All the data should be transcribed exactly, with every line kept.
(Beginning of Data excerpt)
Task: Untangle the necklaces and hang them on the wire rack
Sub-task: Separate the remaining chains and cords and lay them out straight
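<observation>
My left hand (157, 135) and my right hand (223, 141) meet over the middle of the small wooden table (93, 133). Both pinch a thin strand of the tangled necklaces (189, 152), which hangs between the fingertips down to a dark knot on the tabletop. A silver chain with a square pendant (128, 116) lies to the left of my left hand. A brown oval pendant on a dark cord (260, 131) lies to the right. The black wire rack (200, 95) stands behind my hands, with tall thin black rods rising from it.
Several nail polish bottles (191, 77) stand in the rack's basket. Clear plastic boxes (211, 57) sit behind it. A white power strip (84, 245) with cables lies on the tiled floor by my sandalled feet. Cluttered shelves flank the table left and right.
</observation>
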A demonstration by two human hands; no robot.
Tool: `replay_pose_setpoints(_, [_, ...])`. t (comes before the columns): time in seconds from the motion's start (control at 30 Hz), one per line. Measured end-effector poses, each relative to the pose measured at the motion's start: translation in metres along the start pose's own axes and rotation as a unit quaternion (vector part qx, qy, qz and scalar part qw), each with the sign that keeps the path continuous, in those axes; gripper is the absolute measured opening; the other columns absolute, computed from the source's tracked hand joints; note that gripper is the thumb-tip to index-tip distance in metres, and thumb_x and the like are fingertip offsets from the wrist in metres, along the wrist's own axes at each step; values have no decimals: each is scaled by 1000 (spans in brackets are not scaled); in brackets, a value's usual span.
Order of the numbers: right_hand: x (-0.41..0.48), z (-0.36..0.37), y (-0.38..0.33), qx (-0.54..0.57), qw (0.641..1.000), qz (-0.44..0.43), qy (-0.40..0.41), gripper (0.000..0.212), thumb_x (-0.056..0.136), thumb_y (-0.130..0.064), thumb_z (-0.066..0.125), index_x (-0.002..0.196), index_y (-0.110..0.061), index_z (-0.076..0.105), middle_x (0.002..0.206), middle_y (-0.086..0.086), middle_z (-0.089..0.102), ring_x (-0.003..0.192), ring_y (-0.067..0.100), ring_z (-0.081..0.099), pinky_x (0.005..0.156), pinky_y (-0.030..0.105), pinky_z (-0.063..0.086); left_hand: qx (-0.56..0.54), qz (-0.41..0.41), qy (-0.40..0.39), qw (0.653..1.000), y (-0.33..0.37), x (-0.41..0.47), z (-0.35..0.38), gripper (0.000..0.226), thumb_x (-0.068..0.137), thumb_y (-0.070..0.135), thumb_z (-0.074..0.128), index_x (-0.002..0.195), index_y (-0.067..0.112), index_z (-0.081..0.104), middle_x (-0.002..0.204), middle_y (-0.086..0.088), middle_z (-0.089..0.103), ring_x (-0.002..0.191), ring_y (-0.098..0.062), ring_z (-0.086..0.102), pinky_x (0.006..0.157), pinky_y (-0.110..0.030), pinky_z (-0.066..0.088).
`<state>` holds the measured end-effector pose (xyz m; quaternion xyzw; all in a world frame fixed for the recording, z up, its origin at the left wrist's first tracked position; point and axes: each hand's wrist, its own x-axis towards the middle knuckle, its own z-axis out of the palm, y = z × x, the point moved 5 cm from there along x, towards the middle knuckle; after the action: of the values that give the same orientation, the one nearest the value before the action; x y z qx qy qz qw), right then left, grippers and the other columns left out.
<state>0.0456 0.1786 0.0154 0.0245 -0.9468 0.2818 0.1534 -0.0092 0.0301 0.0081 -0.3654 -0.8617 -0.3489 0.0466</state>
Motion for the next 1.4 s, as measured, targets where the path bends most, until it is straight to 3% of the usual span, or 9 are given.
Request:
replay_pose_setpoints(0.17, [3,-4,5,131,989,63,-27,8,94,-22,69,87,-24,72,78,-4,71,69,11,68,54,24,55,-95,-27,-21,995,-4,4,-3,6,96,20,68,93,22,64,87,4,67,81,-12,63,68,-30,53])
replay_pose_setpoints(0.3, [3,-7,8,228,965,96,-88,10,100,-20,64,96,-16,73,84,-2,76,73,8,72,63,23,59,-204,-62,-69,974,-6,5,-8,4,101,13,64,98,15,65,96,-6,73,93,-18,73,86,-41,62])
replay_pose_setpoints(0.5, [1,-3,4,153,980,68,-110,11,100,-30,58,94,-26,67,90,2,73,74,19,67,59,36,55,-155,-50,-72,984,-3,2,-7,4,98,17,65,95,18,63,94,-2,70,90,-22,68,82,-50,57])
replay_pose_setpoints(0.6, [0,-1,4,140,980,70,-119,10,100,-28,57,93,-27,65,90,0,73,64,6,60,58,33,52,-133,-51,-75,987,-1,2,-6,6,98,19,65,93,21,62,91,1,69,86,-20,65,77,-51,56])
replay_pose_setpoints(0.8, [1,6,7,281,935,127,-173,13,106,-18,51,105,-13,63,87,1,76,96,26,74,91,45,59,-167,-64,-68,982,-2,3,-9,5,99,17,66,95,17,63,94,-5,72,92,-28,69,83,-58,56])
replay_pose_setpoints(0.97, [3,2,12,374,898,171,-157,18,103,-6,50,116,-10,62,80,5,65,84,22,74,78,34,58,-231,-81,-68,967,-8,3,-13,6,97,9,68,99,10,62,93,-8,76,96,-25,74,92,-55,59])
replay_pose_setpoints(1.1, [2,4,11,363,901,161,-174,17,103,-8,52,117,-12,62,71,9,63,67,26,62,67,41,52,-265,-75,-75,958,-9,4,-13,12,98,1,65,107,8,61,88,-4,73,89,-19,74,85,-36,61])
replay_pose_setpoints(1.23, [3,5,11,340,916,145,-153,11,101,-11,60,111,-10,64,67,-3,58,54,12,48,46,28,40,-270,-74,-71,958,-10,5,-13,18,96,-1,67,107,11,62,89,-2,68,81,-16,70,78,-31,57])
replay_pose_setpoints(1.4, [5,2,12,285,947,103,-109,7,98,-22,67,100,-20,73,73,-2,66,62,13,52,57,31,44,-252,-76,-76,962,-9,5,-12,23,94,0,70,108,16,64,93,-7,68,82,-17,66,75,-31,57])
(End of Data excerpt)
Solution to the exercise:
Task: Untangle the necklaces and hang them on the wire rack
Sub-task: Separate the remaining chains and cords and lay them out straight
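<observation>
My left hand (157, 135) and my right hand (223, 141) meet over the middle of the small wooden table (93, 133). Both pinch a thin strand of the tangled necklaces (189, 152), which hangs between the fingertips down to a dark knot on the tabletop. A silver chain with a square pendant (128, 116) lies to the left of my left hand. A brown oval pendant on a dark cord (260, 131) lies to the right. The black wire rack (200, 95) stands behind my hands, with tall thin black rods rising from it.
Several nail polish bottles (191, 77) stand in the rack's basket. Clear plastic boxes (211, 57) sit behind it. A white power strip (84, 245) with cables lies on the tiled floor by my sandalled feet. Cluttered shelves flank the table left and right.
</observation>
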A demonstration by two human hands; no robot.
Tool: `replay_pose_setpoints(_, [_, ...])`. t (comes before the columns): time in seconds from the motion's start (control at 30 Hz), one per line. Measured end-effector poses, each relative to the pose measured at the motion's start: translation in metres along the start pose's own axes and rotation as a unit quaternion (vector part qx, qy, qz and scalar part qw), each with the sign that keeps the path continuous, in those axes; gripper is the absolute measured opening; the other columns absolute, computed from the source's tracked hand joints; note that gripper is the thumb-tip to index-tip distance in metres, and thumb_x and the like are fingertip offsets from the wrist in metres, along the wrist's own axes at each step; values have no decimals: each is scaled by 1000 (spans in brackets are not scaled); in brackets, a value's usual span.
Order of the numbers: right_hand: x (-0.41..0.48), z (-0.36..0.37), y (-0.38..0.33), qx (-0.54..0.57), qw (0.641..1.000), qz (-0.44..0.43), qy (-0.40..0.41), gripper (0.000..0.212), thumb_x (-0.056..0.136), thumb_y (-0.130..0.064), thumb_z (-0.066..0.125), index_x (-0.002..0.196), index_y (-0.110..0.061), index_z (-0.076..0.105), middle_x (0.002..0.206), middle_y (-0.086..0.086), middle_z (-0.089..0.102), ring_x (-0.003..0.192), ring_y (-0.067..0.100), ring_z (-0.081..0.099), pinky_x (0.005..0.156), pinky_y (-0.030..0.105), pinky_z (-0.063..0.086); left_hand: qx (-0.56..0.54), qz (-0.41..0.41), qy (-0.40..0.39), qw (0.653..1.000), y (-0.33..0.37), x (-0.41..0.47), z (-0.35..0.38), gripper (0.000..0.226), thumb_x (-0.068..0.137), thumb_y (-0.070..0.135), thumb_z (-0.074..0.128), index_x (-0.002..0.195), index_y (-0.067..0.112), index_z (-0.081..0.104), middle_x (-0.002..0.204), middle_y (-0.086..0.088), middle_z (-0.089..0.103), ring_x (-0.002..0.191), ring_y (-0.098..0.062), ring_z (-0.086..0.102), pinky_x (0.006..0.157), pinky_y (-0.110..0.030), pinky_z (-0.066..0.088).
`<state>` holds the measured end-effector pose (xyz m; quaternion xyzw; all in a world frame fixed for the recording, z up, its origin at the left wrist's first tracked position; point and axes: each hand's wrist, its own x-axis towards the middle knuckle, its own z-axis out of the palm, y = z × x, the point moved 5 cm from there along x, towards the middle knuckle; after the action: of the values that give the same orientation, the one nearest the value before the action; x y z qx qy qz qw), right then left, grippers and the other columns left out.
<state>0.0456 0.1786 0.0154 0.0245 -0.9468 0.2818 0.1534 -0.0092 0.0301 0.0081 -0.3654 -0.8617 -0.3489 0.0466</state>
Motion for the next 1.4 s, as measured, targets where the path bends most, until it is straight to 3% of the usual span, or 9 are given.
Request:
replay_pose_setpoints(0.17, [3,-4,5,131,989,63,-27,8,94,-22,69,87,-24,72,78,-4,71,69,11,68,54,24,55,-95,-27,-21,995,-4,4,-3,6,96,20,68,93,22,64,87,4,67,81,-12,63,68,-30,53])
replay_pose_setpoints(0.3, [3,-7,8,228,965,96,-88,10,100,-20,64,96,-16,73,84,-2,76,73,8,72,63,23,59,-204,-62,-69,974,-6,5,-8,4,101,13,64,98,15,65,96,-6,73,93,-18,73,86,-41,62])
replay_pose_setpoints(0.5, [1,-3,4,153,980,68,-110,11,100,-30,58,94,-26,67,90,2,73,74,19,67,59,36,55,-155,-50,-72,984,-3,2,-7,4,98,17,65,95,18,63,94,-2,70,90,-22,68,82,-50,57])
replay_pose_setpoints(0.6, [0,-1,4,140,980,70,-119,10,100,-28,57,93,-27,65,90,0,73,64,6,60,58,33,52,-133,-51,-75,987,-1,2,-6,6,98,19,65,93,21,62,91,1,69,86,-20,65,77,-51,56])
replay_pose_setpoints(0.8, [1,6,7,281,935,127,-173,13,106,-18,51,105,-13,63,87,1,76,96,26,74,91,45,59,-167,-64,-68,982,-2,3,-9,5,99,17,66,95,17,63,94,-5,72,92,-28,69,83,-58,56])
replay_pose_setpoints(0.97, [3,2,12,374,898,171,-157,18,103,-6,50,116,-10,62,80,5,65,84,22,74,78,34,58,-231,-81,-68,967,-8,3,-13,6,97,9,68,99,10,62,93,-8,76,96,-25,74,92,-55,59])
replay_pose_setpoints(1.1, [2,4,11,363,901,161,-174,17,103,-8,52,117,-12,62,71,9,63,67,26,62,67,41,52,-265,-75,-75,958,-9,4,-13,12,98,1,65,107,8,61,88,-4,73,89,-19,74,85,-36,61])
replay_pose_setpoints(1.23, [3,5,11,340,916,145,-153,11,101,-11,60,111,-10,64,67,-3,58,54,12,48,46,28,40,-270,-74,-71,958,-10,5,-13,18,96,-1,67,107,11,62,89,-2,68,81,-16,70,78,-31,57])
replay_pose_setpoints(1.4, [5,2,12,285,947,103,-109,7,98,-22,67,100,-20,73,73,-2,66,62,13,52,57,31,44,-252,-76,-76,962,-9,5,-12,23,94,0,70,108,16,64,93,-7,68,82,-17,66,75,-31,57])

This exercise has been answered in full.